• [WORK ITEM]: When scanning the data, count every line with "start" in it, and report only the resulting number.
----- EXERCISE INPUTS -----
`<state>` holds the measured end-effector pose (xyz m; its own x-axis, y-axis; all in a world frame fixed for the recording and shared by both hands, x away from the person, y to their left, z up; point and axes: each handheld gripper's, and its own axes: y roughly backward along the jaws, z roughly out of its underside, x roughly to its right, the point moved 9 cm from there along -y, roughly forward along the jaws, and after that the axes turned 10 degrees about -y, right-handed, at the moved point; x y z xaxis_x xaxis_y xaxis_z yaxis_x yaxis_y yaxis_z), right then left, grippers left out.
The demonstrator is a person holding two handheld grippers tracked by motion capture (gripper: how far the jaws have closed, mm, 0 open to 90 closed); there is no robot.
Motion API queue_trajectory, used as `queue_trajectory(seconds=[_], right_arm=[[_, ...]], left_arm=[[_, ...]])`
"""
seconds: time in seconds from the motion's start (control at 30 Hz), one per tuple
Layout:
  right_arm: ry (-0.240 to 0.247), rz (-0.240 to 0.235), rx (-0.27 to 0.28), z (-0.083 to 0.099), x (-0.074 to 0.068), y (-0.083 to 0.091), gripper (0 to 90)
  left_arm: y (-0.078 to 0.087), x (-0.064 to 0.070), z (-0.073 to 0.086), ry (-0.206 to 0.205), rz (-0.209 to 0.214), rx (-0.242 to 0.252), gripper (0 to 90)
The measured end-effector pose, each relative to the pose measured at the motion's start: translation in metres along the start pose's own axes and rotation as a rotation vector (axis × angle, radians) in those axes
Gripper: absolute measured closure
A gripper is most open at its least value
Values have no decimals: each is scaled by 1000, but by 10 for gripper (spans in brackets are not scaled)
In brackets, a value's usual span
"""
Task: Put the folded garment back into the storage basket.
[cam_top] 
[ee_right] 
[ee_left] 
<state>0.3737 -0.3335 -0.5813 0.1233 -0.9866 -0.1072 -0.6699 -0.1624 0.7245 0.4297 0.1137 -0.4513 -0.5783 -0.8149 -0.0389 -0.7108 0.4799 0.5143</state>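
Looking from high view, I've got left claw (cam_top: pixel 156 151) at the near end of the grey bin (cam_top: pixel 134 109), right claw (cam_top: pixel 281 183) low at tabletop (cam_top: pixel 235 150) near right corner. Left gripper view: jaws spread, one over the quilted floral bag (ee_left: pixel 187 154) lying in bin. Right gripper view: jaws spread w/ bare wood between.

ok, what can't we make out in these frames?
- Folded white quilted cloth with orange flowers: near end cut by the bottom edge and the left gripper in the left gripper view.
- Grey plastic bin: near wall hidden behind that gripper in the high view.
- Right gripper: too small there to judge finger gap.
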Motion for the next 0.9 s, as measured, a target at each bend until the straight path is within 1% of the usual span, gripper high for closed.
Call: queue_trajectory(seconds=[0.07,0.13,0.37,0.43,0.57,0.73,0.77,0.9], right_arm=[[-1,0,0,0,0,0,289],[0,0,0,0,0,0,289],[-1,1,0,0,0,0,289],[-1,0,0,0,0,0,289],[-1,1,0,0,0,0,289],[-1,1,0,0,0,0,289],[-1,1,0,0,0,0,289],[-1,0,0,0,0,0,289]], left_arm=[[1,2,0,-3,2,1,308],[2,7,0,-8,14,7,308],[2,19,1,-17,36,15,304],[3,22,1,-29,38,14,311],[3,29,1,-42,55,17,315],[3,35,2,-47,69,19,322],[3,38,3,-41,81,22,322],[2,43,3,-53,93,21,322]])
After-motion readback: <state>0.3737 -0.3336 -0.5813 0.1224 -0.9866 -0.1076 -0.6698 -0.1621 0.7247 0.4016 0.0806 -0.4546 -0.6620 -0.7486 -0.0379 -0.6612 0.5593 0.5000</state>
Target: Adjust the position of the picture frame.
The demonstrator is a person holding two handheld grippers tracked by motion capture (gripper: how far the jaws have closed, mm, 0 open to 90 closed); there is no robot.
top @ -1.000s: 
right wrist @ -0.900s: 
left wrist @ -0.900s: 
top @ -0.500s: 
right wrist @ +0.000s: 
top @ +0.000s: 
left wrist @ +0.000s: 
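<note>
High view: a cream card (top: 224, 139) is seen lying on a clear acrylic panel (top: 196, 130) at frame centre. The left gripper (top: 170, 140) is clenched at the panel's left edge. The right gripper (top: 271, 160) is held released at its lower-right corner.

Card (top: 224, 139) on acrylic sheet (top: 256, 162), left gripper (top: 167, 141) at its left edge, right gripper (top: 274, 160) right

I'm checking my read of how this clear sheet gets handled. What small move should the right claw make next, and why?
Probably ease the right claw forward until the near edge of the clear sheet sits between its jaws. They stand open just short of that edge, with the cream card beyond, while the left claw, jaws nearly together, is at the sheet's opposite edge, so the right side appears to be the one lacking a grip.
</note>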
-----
• [RESULT FOR THIS TASK]: 2